Instructions for the task - Transcribe the records below exactly as written, from the opening line through the line that contains "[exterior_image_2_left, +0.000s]".
[[ Study material, beginning ]]
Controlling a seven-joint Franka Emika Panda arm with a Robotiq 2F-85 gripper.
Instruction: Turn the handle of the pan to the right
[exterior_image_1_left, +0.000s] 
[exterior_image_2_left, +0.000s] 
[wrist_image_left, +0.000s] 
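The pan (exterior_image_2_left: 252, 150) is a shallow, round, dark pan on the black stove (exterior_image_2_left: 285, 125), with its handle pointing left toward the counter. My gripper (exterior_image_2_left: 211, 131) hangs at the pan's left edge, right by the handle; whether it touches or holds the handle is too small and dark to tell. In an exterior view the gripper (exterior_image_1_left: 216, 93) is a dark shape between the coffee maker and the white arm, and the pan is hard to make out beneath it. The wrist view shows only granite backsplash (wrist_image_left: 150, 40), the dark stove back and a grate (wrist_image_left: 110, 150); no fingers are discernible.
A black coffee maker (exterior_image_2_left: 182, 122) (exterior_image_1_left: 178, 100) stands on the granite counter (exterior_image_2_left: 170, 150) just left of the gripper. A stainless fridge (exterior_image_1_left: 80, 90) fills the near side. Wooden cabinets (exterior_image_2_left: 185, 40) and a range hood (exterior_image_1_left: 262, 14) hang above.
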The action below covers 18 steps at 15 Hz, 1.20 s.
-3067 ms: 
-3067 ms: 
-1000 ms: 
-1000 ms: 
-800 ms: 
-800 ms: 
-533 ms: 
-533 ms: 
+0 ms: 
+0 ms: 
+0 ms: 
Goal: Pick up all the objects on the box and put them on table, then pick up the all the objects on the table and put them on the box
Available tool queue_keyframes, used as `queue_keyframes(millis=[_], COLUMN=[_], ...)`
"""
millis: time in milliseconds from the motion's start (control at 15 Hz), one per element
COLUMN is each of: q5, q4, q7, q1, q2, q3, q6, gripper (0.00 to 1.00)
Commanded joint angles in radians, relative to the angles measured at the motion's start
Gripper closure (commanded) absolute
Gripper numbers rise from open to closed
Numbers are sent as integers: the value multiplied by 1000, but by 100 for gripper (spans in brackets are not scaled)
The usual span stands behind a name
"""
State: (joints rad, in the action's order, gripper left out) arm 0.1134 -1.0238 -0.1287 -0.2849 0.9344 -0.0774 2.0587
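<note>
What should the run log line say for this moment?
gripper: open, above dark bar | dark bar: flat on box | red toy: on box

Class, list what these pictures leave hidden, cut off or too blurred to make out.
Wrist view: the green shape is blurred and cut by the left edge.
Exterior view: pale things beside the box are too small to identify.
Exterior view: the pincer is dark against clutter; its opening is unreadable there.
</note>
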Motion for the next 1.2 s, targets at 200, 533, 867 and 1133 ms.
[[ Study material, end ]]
Answer to this problem -
Controlling a seven-joint Franka Emika Panda arm with a Robotiq 2F-85 gripper.
Instruction: Turn the handle of the pan to the right
[exterior_image_1_left, +0.000s] 
[exterior_image_2_left, +0.000s] 

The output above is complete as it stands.